_WORK TASK_
Transcribe, word for word and with nothing extra, the line containing "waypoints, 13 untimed" and each line that comes after it in the entries.

_RECORDS SUPPLIED_
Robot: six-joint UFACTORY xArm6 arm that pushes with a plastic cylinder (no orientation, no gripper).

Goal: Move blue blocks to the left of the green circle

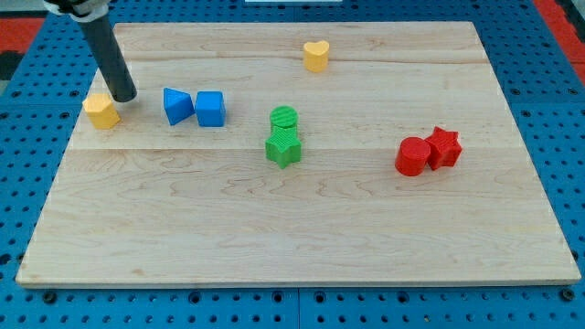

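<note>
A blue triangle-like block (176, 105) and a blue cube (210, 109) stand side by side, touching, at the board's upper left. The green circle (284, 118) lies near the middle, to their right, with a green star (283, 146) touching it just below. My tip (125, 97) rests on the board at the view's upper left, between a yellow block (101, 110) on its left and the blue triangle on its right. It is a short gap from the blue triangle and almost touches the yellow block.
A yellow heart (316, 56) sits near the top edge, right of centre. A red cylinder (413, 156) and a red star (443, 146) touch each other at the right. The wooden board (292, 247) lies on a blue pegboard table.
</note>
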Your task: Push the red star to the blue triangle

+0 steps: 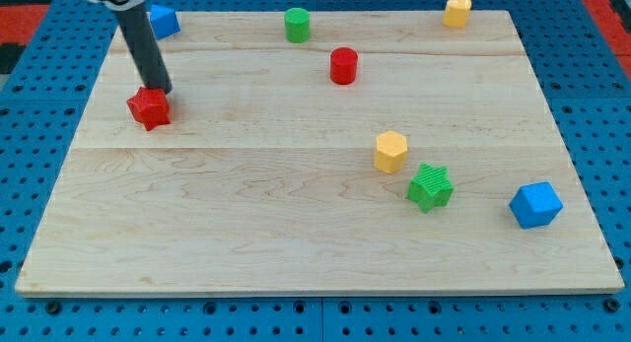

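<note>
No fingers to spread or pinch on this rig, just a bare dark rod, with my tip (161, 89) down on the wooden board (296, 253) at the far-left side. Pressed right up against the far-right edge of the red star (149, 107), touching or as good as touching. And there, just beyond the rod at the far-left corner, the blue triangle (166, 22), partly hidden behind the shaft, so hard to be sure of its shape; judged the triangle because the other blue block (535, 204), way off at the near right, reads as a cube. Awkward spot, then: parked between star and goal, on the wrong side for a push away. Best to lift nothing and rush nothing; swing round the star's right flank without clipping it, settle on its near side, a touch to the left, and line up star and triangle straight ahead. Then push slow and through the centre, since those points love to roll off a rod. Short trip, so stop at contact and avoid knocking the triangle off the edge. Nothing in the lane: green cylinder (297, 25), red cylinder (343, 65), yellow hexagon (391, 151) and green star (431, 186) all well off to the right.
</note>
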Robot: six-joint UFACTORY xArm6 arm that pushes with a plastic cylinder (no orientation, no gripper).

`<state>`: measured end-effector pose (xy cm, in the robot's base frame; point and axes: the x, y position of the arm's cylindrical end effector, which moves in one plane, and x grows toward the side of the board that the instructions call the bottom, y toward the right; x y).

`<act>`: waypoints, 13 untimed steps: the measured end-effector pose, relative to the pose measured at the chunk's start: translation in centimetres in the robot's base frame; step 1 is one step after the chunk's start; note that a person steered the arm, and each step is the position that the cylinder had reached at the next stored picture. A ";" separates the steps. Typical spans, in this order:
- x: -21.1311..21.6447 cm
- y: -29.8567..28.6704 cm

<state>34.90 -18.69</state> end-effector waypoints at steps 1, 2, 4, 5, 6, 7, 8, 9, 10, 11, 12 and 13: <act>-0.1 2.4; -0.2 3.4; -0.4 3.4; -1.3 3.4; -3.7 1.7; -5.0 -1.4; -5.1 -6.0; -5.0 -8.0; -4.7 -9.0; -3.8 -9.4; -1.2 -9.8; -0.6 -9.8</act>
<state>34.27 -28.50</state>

_WRITTEN ANSWER_
`<act>`: waypoints, 13 untimed steps: the measured end-effector pose, relative to the pose measured at the chunk's start: translation in centimetres in the robot's base frame; step 1 is one step after the chunk's start; note that a person steered the arm, and each step is the position that the cylinder had reached at the next stored picture. A ";" separates the steps. Typical spans, in this order:
- x: -21.1311..21.6447 cm
- y: -29.8567..28.6704 cm

<state>34.90 -18.69</state> end-effector waypoints at steps 1, 2, 4, 5, 6, 7, 8, 9, 10, 11, 12 and 13: <act>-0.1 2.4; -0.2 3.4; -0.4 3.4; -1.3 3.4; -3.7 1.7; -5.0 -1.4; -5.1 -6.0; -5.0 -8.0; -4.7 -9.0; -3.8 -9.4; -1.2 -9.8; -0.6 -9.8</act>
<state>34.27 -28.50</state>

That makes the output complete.